La zona del pequeño pueblo en el que me crie es conocida como el barrio de los negros. Pese a que de niño nunca me dediqué a interpretar aquella denominación, era evidente que se debía a que en el lugar no abundaban muchos blancos como yo.
Mientras mi padre se empeñaba en que fuera pelotero o ajedrecista y mi madre me llevaba de la mano a cuánto taller literario funcionara en el municipio, yo terminaba el día jugando básquet en la cancha de la escuela con mis amigos negros, mientras escuchábamos rap.
Tal vez por ese motivo nunca hablé de razas y entendí desde bien temprano el precepto martiano de que todos somos, y debemos ser, iguales ante la sociedad, la ley y el prójimo, porque dígase hombre y lo demás es bobería.
Cuando comencé a crecer fue que se me aparecieron los fantasmas del racismo, al ver que mis amigos blancos tenían más recursos materiales que mis amigos negros, por aquello de que la historia es una sola y heredamos, o no, lo que vivieron nuestros antepasados.
Recuerdo que me chocó muchísimo el día en que la madre blanca de la novia blanca de mi amigo negro amenazó con denunciarlo a la policía si seguía viendo a su hija. El muchacho era universitario, no tenía antecedentes penales y era noble como pocos, pero su color de piel provocaba un odio visceral en las personas sin alma.
Como nunca ha pasado por mi cabeza juzgar a una persona por algo tan normal como el tono de la piel con la que nació, me costó digerir un caso más reciente, donde a otro de mis colegas negros le negaron el alquiler de una casa, bajo la justificación de que al inquilino no le “gustaban los problemas”, como si la piel oscura fuera de por sí un acto criminal.
Nuestra constitución también se rige por el dogma martiano, pero cuán difícil es denunciar a un racista en esas condiciones.
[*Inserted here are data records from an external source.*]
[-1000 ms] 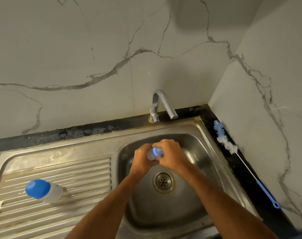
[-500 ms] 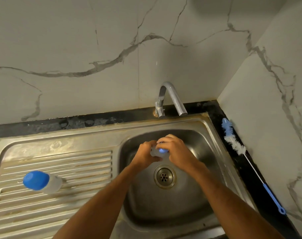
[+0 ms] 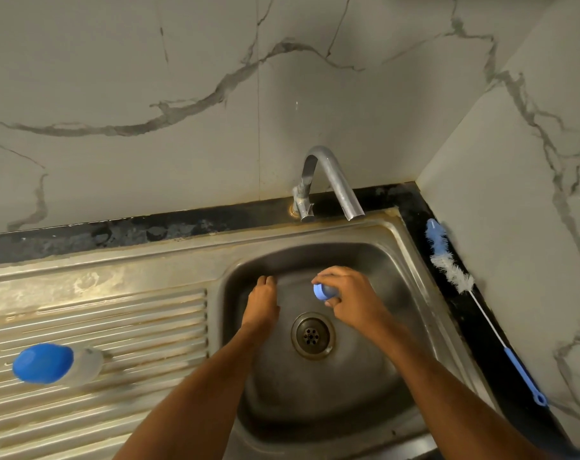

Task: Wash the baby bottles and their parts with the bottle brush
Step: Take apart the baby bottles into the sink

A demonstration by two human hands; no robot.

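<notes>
1. A small blue bottle part (image 3: 322, 291), probably a cap, though its shape is partly hidden, is being gripped by the right hand (image 3: 355, 295), with the fingers curled round it and the thumb beneath.
2. The part is being held over the sink bowl (image 3: 374, 386), above and slightly right of the drain (image 3: 312, 335), and below the spout of the tap (image 3: 331, 180).
3. The left hand (image 3: 261, 305) is being held over the left half of the bowl, its fingers straight and pressed together, and nothing is being held in it.
4. The two hands are being kept apart, with a clear gap between them.
5. A baby bottle (image 3: 58, 363) with a blue cap is being left lying on its side on the ribbed draining board (image 3: 122, 320), well apart from both hands; its clear body is blurred.
6. The bottle brush (image 3: 464, 287) is being left lying on the dark counter strip (image 3: 481, 327) to the right of the sink, beside the marbled wall (image 3: 514, 194), its blue tip and white bristles pointing away and its blue handle nearer the camera.
7. No hand is touching the brush or the bottle.
</notes>
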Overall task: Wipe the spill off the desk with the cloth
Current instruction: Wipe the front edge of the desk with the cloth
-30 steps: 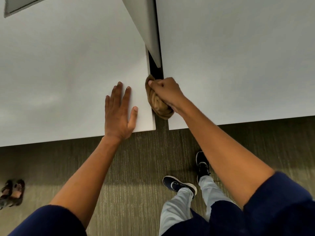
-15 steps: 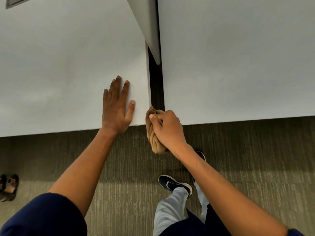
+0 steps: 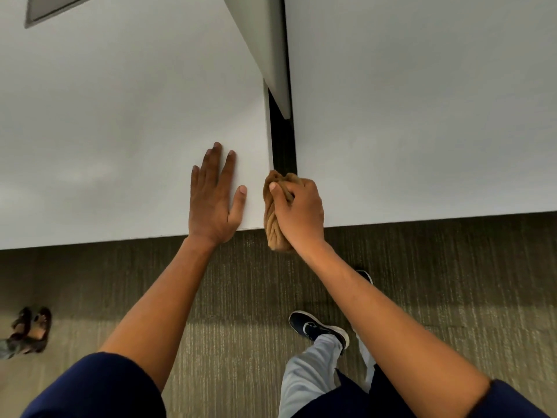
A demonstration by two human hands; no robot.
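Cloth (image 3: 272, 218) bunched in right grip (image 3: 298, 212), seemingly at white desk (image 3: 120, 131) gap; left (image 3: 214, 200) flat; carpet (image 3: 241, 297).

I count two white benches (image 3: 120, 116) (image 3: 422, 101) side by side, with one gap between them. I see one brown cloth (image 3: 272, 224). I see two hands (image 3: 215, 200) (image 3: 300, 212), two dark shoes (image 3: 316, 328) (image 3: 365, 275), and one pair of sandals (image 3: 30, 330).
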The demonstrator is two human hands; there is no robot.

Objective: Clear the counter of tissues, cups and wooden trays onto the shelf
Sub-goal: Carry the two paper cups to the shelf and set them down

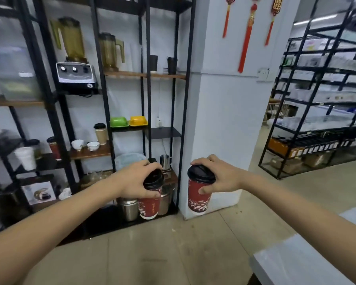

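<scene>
My left hand point(135, 178) grips a red paper cup with a black lid point(149, 205) near its top, and the cup tilts slightly. My right hand point(222, 175) holds a second red paper cup with a black lid point(198, 197) upright by its rim. Both cups hang in the air in front of the black metal shelf point(103, 95) with wooden boards. A brown lidded cup point(101, 133), another red cup point(53, 148) and white bowls point(85, 145) stand on a middle board of the shelf.
A white pillar point(224, 120) stands right of the shelf. Steel canisters point(130, 209) sit on the bottom board, and a blender point(75, 58) higher up. The grey counter edge point(296, 262) is at lower right. More racks point(317, 120) fill the far right.
</scene>
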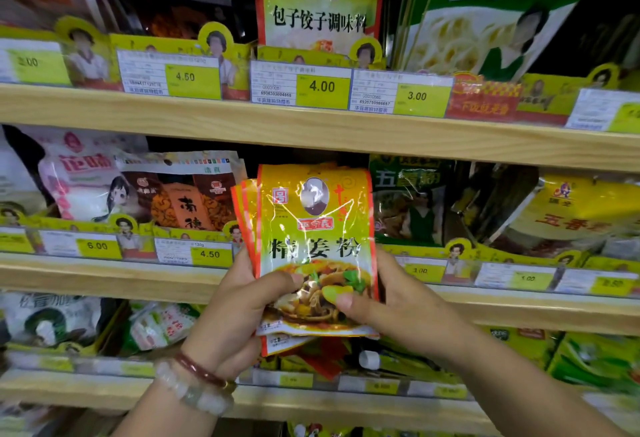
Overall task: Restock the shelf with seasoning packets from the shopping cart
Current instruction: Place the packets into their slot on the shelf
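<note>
both hands' fingers clamp a stack of seasoning packets (315,249) upright before the shelf (311,132)

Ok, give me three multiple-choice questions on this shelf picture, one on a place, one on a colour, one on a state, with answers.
1. Where is the gap the packets are held before?
A. top shelf
B. middle shelf
C. floor

2. The front packet is mainly
A. blue
B. yellow
C. black

3. The packets are
A. held in both hands
B. lying on the shelf
C. in one hand only

Answers: B, the dark gap lies behind them on the middle shelf; B, yellow front with red edges; A, left hand and right hand both pinch them.
</note>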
Por norma, se baja la cabeza y se sigue viviendo o, en el peor de los casos, se le cantan las 40 al intolerante, pero ambas respuestas son insuficientes.
El racismo es una enfermedad que se adquiere por contagio, pero en edades tempranas puede ser fácilmente tratada con educación y con un baño de barrio.
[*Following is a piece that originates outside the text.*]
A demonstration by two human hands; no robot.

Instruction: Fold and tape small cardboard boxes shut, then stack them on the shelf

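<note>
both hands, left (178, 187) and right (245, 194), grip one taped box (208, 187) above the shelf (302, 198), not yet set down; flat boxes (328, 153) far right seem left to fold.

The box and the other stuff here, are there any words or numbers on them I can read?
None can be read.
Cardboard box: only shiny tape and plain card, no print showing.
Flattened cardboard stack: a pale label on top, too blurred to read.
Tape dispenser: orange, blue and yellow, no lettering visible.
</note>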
Surge, cuando se vive mucho tiempo con ese odio cancerígeno en el cuerpo, porque, llegado a un punto, cuesta mucho extirparlo y el paciente comienza a temer de los que considera diferentes a él, y en su cabeza estos se vuelven la razón de todos sus problemas: “De seguro, el que robó anoche fue el negro del barrio”, “No pases por ahí que ese es el barrio de los negros”.
Mientras quede una persona que se trague el cuento de la superioridad racial y que discrimine a los que considere inferiores, el resto del mundo tendrá la tarea de recordarle cuán equivocado está y cuánto daño ha provocado a la humanidad pensar así.
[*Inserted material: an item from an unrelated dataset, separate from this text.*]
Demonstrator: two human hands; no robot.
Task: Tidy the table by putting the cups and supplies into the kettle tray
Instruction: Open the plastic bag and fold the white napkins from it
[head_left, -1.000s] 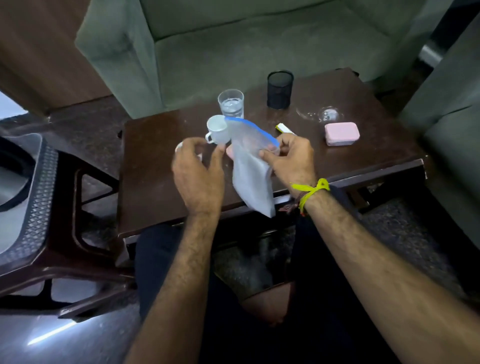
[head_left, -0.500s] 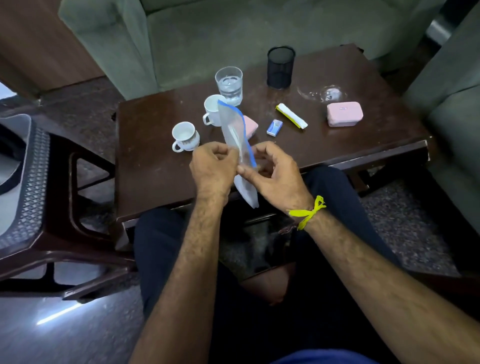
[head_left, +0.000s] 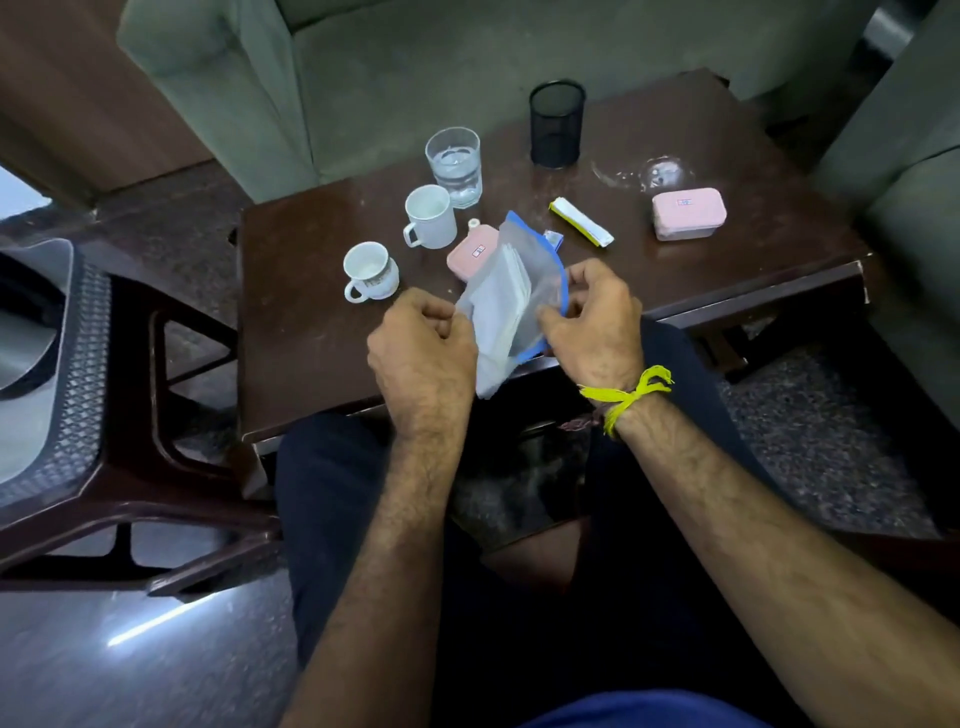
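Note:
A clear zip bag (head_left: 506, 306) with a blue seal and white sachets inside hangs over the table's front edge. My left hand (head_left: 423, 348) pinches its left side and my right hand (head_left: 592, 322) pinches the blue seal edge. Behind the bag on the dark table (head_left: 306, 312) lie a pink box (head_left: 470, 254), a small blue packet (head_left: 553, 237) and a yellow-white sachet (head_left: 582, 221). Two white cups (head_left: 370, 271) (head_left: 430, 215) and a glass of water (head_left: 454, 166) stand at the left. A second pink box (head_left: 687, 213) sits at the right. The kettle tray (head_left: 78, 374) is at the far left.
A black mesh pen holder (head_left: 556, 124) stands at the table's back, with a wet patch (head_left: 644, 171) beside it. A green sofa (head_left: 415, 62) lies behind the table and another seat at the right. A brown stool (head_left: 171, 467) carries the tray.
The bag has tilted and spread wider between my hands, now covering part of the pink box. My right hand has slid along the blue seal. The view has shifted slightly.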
Reconozco que en el segundo párrafo de este texto valoré la idea de escribir mis “amigos de color”, pero mis hermanos negros nunca me lo perdonarían, porque, pese a todo, viven orgullosos de quiénes son y su negritud forma parte de su personalidad, de su cultura, de su ser.
Cuando pienso en un racista en Cuba, imagino a un ser deshumanizado por completo, la representación de todo lo malo que puede ser una persona. Alguien que reniega de la sangre mestiza que corre por sus venas, de tanto odiarse, rebosa odio.